■ **Problem to solve**:
Extract each line of the records below that contains the word "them".

■ **The data**:
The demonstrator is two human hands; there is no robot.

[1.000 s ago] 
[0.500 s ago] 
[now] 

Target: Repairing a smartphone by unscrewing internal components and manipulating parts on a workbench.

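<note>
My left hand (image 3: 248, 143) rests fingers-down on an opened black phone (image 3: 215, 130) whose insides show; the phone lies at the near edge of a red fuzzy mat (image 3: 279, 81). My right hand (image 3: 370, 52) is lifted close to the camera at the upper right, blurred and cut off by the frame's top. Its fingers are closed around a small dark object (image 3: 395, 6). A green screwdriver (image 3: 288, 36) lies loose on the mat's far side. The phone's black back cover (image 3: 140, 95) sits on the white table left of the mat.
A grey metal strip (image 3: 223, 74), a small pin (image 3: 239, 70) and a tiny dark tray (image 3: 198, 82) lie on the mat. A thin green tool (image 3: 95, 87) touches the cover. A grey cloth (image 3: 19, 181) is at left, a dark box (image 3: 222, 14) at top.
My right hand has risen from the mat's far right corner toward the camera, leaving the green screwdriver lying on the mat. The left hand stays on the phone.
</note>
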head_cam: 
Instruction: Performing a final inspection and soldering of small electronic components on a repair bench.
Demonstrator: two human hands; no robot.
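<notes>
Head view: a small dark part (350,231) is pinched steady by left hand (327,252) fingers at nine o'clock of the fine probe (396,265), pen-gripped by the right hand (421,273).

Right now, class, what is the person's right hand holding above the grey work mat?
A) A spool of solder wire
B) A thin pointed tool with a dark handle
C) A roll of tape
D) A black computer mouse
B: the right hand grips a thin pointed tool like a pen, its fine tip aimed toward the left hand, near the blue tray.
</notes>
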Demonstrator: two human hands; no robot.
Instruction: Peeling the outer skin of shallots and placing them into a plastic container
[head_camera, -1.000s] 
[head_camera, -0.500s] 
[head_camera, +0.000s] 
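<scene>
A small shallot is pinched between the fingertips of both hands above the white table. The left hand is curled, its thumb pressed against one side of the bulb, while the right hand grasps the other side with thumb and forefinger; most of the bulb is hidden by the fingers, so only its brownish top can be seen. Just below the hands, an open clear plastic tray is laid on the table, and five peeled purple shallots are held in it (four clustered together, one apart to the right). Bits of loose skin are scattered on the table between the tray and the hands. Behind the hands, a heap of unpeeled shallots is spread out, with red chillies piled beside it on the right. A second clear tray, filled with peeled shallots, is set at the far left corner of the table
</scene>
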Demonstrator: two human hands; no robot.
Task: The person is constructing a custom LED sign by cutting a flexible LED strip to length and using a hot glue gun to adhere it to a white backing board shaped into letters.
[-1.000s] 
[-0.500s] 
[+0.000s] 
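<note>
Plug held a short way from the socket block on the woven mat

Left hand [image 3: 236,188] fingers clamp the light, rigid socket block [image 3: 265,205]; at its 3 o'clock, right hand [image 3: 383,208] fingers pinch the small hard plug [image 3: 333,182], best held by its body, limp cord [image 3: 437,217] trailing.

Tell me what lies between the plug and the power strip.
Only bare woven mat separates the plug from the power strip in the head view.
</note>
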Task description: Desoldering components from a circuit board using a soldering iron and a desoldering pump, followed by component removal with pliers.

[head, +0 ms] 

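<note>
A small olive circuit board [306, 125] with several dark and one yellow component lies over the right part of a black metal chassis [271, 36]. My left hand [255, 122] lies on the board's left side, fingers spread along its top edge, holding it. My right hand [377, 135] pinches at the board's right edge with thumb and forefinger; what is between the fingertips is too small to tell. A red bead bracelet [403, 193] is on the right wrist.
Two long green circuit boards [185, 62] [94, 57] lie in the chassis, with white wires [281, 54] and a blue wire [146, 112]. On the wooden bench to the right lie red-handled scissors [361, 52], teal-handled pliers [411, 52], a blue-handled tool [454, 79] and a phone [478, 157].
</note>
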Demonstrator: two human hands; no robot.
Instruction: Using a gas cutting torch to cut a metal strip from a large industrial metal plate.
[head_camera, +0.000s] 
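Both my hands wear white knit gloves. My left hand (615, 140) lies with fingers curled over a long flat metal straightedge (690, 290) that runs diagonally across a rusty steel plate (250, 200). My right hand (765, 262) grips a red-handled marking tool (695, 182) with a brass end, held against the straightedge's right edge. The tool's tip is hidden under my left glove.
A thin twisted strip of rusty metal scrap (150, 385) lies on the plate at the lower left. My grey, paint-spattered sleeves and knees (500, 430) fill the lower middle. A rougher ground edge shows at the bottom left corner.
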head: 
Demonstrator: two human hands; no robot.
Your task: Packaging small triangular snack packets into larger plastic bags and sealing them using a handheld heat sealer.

■ **Solution to the problem**:
Instruction: Peeling the outer skin of shallots and placing them into a plastic container
Your task: Packaging small triangular snack packets into larger plastic bags and sealing them using a handheld heat sealer.

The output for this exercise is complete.